» What needs to be done
Please give back only the lines below from the one containing "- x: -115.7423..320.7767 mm" to the one containing "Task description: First", each repeated word for word, both ends included.

» Data
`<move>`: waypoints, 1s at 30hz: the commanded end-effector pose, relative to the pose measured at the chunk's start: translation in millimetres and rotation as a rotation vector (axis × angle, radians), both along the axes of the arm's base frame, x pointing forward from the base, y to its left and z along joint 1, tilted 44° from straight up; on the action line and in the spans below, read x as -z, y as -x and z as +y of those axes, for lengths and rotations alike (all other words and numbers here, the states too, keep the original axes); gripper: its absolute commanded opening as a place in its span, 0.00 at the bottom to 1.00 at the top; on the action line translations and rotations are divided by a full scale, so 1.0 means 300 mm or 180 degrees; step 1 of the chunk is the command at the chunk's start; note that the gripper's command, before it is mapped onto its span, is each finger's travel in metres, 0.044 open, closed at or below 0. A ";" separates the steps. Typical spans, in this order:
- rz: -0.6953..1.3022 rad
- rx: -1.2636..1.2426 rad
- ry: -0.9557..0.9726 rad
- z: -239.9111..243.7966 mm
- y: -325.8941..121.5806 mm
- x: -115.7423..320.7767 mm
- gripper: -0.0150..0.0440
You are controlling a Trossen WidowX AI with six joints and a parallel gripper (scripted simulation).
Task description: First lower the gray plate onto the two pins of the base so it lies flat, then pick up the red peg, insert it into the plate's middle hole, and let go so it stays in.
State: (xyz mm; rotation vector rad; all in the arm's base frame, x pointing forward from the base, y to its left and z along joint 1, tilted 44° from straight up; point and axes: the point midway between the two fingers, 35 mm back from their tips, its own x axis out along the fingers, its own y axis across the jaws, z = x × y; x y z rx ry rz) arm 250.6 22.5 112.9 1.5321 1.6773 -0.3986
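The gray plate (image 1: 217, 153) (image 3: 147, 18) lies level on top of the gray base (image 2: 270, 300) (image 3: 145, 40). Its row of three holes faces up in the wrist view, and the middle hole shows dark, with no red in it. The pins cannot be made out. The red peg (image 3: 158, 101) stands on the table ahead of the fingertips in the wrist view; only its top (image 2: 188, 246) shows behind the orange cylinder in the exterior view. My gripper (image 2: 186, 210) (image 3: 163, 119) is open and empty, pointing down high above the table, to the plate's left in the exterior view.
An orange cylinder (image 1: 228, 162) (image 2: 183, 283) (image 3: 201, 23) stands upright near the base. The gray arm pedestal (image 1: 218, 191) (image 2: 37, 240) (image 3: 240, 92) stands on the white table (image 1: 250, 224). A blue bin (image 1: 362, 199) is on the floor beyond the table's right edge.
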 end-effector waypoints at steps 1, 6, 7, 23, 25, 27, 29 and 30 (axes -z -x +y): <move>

» Finished task
- x: -115.7423..320.7767 mm
- gripper: -0.0150..0.0440
You are controlling a Trossen WidowX AI with six joints and a parallel gripper (scripted simulation).
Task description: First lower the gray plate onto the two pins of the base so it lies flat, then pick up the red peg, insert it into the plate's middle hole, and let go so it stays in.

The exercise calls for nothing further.